WHAT IS EXPECTED: Given the material below, return only the lines starting at the line with "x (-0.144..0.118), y" and ending at the line with "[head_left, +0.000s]", exactly as they appear.

AVAILABLE DATA:
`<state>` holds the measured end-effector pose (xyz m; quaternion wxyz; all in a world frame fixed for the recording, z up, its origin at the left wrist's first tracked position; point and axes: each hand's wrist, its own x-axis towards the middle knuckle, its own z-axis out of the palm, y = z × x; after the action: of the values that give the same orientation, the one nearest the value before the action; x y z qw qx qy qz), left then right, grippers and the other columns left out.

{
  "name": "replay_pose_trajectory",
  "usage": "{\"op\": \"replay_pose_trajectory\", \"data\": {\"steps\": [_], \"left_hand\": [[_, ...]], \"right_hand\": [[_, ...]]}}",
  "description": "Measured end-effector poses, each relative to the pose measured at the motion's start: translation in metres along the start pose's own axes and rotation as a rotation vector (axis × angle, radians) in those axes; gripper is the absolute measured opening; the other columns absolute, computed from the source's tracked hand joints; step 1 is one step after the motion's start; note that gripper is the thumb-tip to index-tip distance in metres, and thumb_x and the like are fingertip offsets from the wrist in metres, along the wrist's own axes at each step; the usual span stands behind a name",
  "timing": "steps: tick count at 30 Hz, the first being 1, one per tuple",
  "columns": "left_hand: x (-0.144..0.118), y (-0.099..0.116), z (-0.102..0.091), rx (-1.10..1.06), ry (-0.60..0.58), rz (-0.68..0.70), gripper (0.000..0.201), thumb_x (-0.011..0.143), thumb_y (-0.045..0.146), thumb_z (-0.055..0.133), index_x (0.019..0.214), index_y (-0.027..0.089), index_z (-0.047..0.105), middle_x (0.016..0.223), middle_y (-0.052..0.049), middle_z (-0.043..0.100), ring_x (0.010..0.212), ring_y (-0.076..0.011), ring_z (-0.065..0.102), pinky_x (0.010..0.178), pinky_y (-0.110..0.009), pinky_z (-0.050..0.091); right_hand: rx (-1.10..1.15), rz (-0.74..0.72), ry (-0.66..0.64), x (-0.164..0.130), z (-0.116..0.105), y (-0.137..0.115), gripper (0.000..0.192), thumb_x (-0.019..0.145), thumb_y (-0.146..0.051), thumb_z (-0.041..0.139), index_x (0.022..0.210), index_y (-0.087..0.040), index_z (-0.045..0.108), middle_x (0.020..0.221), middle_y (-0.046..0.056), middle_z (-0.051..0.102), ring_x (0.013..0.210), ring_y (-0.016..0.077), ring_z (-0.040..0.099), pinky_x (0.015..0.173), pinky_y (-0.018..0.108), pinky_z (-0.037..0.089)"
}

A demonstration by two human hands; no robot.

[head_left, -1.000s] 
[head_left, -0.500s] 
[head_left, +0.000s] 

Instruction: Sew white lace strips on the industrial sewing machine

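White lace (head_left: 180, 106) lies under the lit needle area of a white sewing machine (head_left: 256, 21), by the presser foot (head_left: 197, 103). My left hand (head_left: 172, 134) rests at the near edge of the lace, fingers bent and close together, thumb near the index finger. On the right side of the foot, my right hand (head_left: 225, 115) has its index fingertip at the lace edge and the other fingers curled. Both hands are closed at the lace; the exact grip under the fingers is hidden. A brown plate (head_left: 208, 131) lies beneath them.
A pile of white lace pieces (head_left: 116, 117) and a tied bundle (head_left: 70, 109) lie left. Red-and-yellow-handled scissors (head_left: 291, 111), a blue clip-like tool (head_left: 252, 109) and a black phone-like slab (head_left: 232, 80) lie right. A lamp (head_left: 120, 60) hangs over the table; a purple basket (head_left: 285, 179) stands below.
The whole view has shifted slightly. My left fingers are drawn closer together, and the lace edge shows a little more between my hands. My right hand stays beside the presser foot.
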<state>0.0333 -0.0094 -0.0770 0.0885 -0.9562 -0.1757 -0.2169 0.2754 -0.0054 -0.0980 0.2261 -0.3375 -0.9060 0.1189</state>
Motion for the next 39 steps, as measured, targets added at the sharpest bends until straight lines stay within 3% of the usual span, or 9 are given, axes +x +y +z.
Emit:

TASK ANSWER:
  "columns": "left_hand: x (-0.144..0.118), y (-0.099..0.116), z (-0.102..0.091), rx (-1.10..1.06), ry (-0.60..0.58), rz (-0.68..0.70), gripper (0.000..0.201), thumb_x (-0.011..0.143), thumb_y (-0.045..0.146), thumb_z (-0.055..0.133), index_x (0.019..0.214), index_y (-0.027..0.089), index_z (-0.047..0.105), middle_x (0.016..0.223), middle_y (-0.052..0.049), middle_z (-0.043..0.100), ring_x (0.010..0.212), ring_y (-0.076..0.011), ring_z (-0.065..0.102), pinky_x (0.010..0.178), pinky_y (-0.110..0.009), pinky_z (-0.050..0.091); right_hand: rx (-1.10..1.15), rz (-0.74..0.72), ry (-0.66..0.64), x (-0.164..0.130), z (-0.116..0.105), y (-0.137..0.115), gripper (0.000..0.192), thumb_x (-0.019..0.145), thumb_y (-0.146..0.051), thumb_z (-0.041..0.139), index_x (0.022..0.210), index_y (-0.087..0.040), index_z (-0.045..0.108), middle_x (0.020..0.221), middle_y (-0.046..0.056), middle_z (-0.051..0.102), ring_x (0.013..0.210), ring_y (-0.016..0.077), ring_z (-0.040..0.099), pinky_x (0.015..0.173), pinky_y (-0.018..0.108), pinky_z (-0.037..0.089)"
}

A demonstration by two human hands; no robot.

[head_left, -1.000s] 
[head_left, -0.500s] 
[head_left, +0.000s] 

No further output is given for this exercise.